# Regulatory Compliance Category > Consumer Protection Act Forum > [Question] Can they re-possess my car if I pay?

## LizzyB

I would just like to know:

My car payment has an arrears amount from when I was unemployed. However, I have now been making full installments plus an additional R1000.00 every month since January. I have not missed one payment. I infact made a double payment in June. 

Can MFC repossess my car, on the basis that my payment is in arrears? When they are receiving full payment every month, and I am trying to catch up the arrears by paying more?

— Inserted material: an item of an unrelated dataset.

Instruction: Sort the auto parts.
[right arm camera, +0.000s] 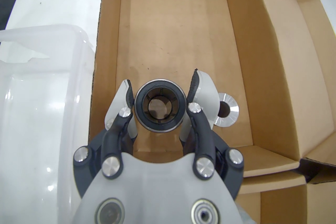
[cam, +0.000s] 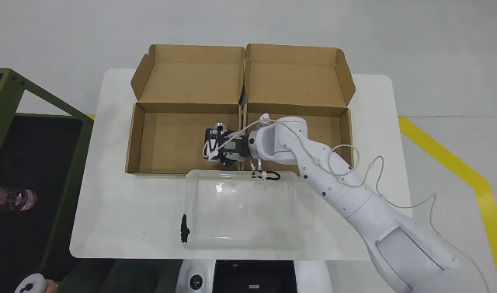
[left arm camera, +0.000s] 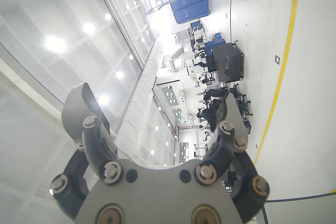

I would appreciate some insight!

----------


## Dave A

Before we explore the possibilities of invoking the National Credit Act, have you spoken to them about your plan to catch up?

----------


## lewskannen

> Before we explore the possibilities of invoking the National Credit Act, have you spoken to them about your plan to catch up?


+1

You cannot simply make arrears payments as you wish. You have to contact them and make arrangements. There are some formalities they need to follow before they can agree to any repayments of arrears installments.

----------


## HR Solutions

Yep you have to make arrangements.  I would suggest phoning them - then you will know if you can make arrangements, then you will know the story.  If you then default on the arrangements, you will then have your car reposed and would probably need to pay the full outstanding amount.

----------


## ians

What happen if you are only 1 month in the arrears?

----------


## Dave A

> What happen if you are only 1 month in the arrears?


How quickly are you going to catch up?

Where things can start going badly wrong is if you don't make arrangements you can afford immediately, and they run a double debit next month, and that doesn't go through too - now you've defaulted twice.

----------